Problem to work on
Please write out exactly, and only, the lines from the first in the material below to the line containing "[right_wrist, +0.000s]", both included.

Given information
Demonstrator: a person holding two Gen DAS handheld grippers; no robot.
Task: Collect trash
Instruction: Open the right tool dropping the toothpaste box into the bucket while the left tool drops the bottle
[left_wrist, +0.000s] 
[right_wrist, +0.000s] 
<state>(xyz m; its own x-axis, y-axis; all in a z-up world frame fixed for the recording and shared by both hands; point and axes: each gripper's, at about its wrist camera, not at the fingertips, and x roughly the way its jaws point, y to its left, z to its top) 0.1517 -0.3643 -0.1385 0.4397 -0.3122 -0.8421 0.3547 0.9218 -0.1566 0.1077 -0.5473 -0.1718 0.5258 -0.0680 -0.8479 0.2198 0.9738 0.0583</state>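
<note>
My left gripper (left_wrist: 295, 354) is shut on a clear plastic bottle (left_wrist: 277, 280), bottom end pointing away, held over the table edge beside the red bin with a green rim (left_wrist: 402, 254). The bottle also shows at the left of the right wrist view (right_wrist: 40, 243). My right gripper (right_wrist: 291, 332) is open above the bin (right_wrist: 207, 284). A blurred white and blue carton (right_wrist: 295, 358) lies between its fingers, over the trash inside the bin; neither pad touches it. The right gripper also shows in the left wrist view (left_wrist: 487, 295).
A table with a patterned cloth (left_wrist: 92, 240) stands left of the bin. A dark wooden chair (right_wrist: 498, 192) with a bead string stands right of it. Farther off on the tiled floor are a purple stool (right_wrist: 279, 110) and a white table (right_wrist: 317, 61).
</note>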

Task output
Demonstrator: a person holding two Gen DAS handheld grippers; no robot.
Task: Collect trash
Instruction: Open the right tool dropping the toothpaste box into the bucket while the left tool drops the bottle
[left_wrist, +0.000s] 
[right_wrist, +0.000s] 

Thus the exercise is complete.